Como possível observar, as respostas às questões propostas dependerão de vários fatores relativos à contratação, mas certo é que em nenhuma hipótese a qualidade na prestação dos serviços poderá ser substancialmente alterada em desfavor do consumidor.
Em outras palavras, algumas alterações na forma de prestação de serviços por parte da instituição de ensino serão necessárias e muitas vezes até recomendadas (como é o caso da educação superior), no entanto, não podem tais alterações diminuir de uma forma sensível a qualidade na prestação desses serviços.
Caso esta diminuição de qualidade seja constatada, não devem as partes (ambas) serem insensíveis e inflexíveis. Se de um lado a instituição tem suas obrigações com trabalhadores e manutenção do local escolar, doutro não pode todo o prejuízo recair sob os ombros do consumidor, principalmente quando se fala em educação e crianças.
Assim, após as reflexões acima expostas, a recomendação seria no sentido da instituição de ensino (notadamente de ensino infantil e básico) evitar ao máximo alterar a modalidade na prestação do serviço transferido este período de impossibilidade de cumprimento do contrato de sua parte para aquele de férias escolares.

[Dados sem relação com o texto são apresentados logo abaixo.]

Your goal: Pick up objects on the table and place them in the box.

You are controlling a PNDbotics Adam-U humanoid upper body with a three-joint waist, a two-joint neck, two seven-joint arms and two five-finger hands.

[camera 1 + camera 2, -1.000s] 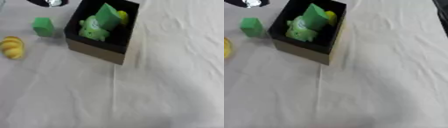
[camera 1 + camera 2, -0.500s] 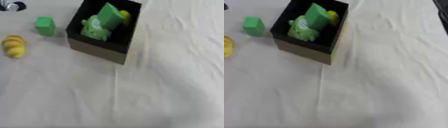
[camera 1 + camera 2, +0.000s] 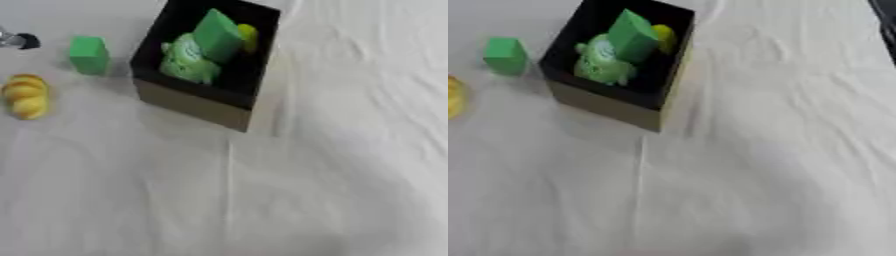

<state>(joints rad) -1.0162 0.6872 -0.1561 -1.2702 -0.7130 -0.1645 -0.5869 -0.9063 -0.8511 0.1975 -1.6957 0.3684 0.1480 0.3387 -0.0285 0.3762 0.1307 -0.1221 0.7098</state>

Não sendo isto possível por qualquer razão, inclusive de uma extensão excessiva do período de isolamento social, recomenda-se que as partes considerem que o contrato de prestação de serviços de educação é de longo prazo e que uma pequena parte dele sendo descumprida por motivo alheio à vontade do prestador do serviço não pode ser capaz de fazer com que pagamentos sejam suspensos e mensalidades imediatamente alteradas, mas, também, considerada a diminuição da qualidade do serviço contratado, não pode a instituição de ensino ser extremamente rígida e não realizar eventual revisão proporcional de seu contrato.
Em síntese, avaliando que eventuais medidas judiciais serão prejudiciais para todas as partes, sugerimos que as partes, em comum acordo, com alteração na forma de prestação, valor ou forma de pagamento, optem pela melhor forma de continuar o contrato por elas formalizado.